INTRODUCTION
Materials currently used in nuclear power plants are reliable and are generally resistant to environmental degradation. However, occurrences of environmental degradation have been observed as the current fleet of reactors age. Degradation of materials by mechanisms such as intergranular stress corrosion cracking (IGSCC) and primary water stress corrosion cracking (PWSCC) create both technical and regulatory issues. This paper provides an overview of the most significant technical and regulatory issues associated with materials degradation from the perspective of the Nuclear Regulatory Commission. It also addresses the need for additional research to support regulation.
Light water reactor components must be designed to withstand significant environmental challenges. Typically, the chemical environment to which these components are exposed includes high purity water and dissolved gasses including hydrogen peroxide, oxygen, and hydrogen. Additionally, components are exposed to high pressures, radiation, and temperatures over 300oC. To meet these conditions reactor components are fabricated from a variety of alloys in a variety of product forms. Typical materials include carbon steel and low alloy steel, stainless steel, and nickel alloys. Typical product forms include wrought, cast, and welded materials that may be in the cold worked, thermally treated, or annealed state. Both applied stresses, such as hoop stresses imparted by internal pressures, and residual stresses, such as those present in welded structures and cold worked materials, are likely to be present in the fabricated components. Stress corrosion cracking in the form of primary water stress corrosion cracking (PWSCC) has occurred in pressurized water reactors (PWRs). Stress corrosion cracking in the form of irradiation assisted stress corrosion cracking (IASCC) has been observed in both BWRs and PWRs. This paper will consider the three types of cracking described briefly above from a regulatory perspective. Its primary focus will be to address the environments in which components must operate, including potential changes to those environments, the sufficiency of materials currently in use for those environments, and the adequacy of current repair techniques. The paper will also consider gaps in the current knowledge base and the research necessary to fill those gaps. In addition to the three cracking phenomena listed above, the paper will consider welding issues associated the with Alloy 52/152 family of weld metals. This paper is not meant to be an exhaustive treatise on the subjects of stress corrosion cracking and weldability of Alloys 52/152 in light water reactors but rather it is meant to convey the comments of the Nuclear Regulatory Commission (NRC) regarding the status of these issues.

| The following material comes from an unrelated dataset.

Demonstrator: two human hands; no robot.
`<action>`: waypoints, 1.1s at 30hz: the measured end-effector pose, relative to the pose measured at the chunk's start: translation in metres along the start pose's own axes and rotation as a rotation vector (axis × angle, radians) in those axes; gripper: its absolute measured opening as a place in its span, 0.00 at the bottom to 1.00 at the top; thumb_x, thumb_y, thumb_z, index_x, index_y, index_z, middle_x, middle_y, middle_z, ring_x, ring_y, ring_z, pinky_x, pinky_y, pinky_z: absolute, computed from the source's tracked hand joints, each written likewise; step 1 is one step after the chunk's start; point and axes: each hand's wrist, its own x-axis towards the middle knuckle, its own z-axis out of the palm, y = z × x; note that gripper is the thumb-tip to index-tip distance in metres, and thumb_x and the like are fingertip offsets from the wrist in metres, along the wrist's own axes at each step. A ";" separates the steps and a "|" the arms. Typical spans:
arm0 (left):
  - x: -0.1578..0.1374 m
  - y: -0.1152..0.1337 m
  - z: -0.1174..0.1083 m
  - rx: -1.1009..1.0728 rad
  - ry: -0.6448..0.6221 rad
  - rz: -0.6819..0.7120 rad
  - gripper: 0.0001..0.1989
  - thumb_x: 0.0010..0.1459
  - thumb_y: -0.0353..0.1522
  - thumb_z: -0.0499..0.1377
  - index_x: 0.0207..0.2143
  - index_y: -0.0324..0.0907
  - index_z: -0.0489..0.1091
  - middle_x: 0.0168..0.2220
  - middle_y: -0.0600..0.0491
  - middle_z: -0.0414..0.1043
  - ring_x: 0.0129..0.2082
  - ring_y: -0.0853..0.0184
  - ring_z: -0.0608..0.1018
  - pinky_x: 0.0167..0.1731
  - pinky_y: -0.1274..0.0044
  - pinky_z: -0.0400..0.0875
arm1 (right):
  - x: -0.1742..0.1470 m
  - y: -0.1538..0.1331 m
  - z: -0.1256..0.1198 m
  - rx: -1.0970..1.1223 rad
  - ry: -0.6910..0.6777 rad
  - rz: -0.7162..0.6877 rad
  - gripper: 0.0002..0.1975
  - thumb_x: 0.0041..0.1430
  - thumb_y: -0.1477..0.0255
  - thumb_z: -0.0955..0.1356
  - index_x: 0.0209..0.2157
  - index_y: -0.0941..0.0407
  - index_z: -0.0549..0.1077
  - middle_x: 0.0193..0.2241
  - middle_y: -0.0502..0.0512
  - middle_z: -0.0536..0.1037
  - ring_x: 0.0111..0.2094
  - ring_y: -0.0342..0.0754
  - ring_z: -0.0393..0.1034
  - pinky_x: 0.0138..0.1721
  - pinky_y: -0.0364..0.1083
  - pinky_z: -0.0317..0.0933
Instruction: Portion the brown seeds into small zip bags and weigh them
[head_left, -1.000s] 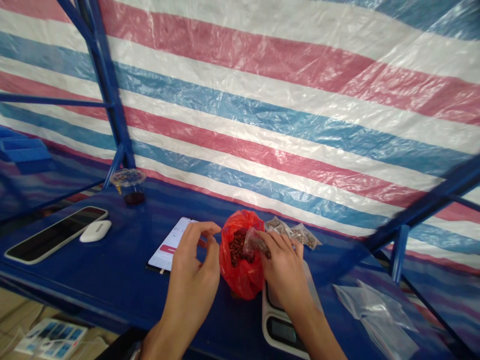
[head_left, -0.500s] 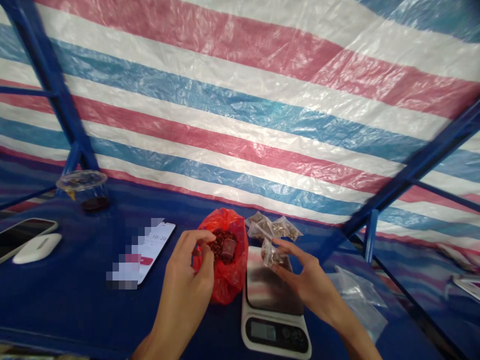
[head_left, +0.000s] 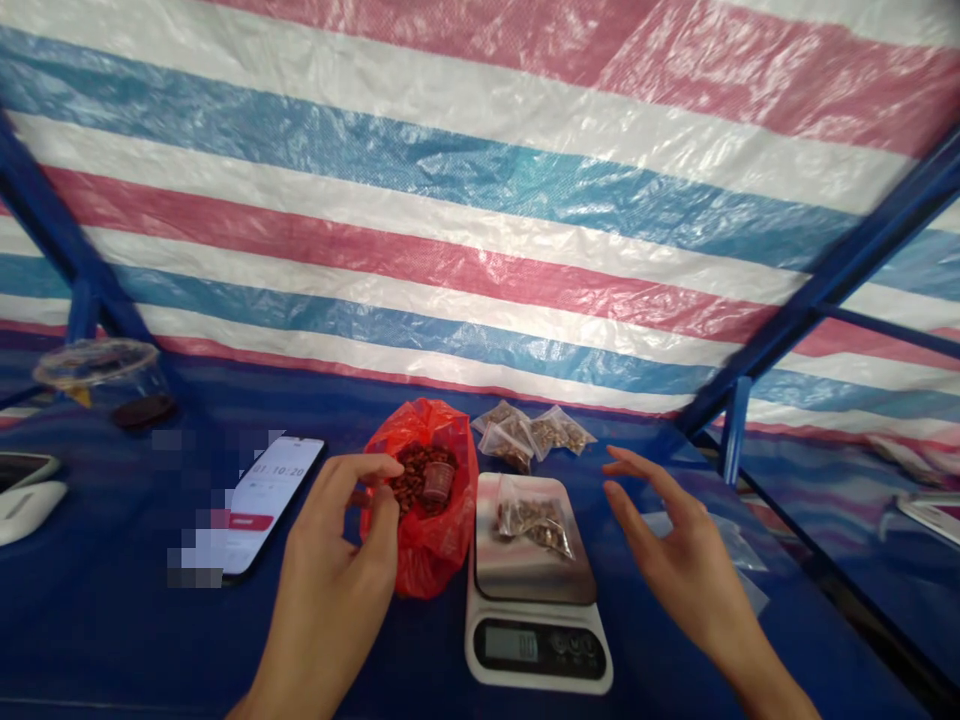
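A small clear plastic bag of brown bits lies on the metal plate of the white digital scale. To the right of the scale, my right hand hovers with thumb and fingers apart, holding nothing. My left hand is at the left side of a red plastic bag; thumb and forefinger are parted and nothing shows between them. Inside the red bag are reddish-brown beans or kernels, with a small reddish cup resting on them. The scale's display seems to read 0.0.
Several filled small bags lie behind the scale. Clear empty-looking bags are partly behind my right hand. A lit phone, a lidded plastic tub and a white case sit leftward. Blue frame bars flank a striped sheet.
My right hand has let go of the small bag on the scale plate and moved off to the right. My left hand stays beside the red bag. The view has shifted slightly.
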 end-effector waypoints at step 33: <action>-0.001 0.003 0.005 -0.030 -0.041 0.099 0.06 0.63 0.35 0.57 0.38 0.47 0.75 0.39 0.53 0.77 0.38 0.61 0.80 0.41 0.72 0.74 | -0.009 -0.030 0.046 -0.095 -0.271 -0.182 0.23 0.63 0.75 0.72 0.58 0.47 0.72 0.52 0.54 0.82 0.53 0.58 0.75 0.58 0.62 0.56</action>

Intergranular Stress Corrosion Cracking Intergranular stress corrosion cracking (IGSCC) is a form of stress corrosion cracking which is intergranular in nature and which occurs in components exposed to BWR coolant. BWR coolant is oxidizing relative to nickel, chromium and iron. IGSCC is known to occur in wrought austenitic stainless steels and nickel alloys which have been sensitized or cold worked. Cracking is most common in sensitized stainless steel. Heat affected zones of welds are, therefore, of significant interest.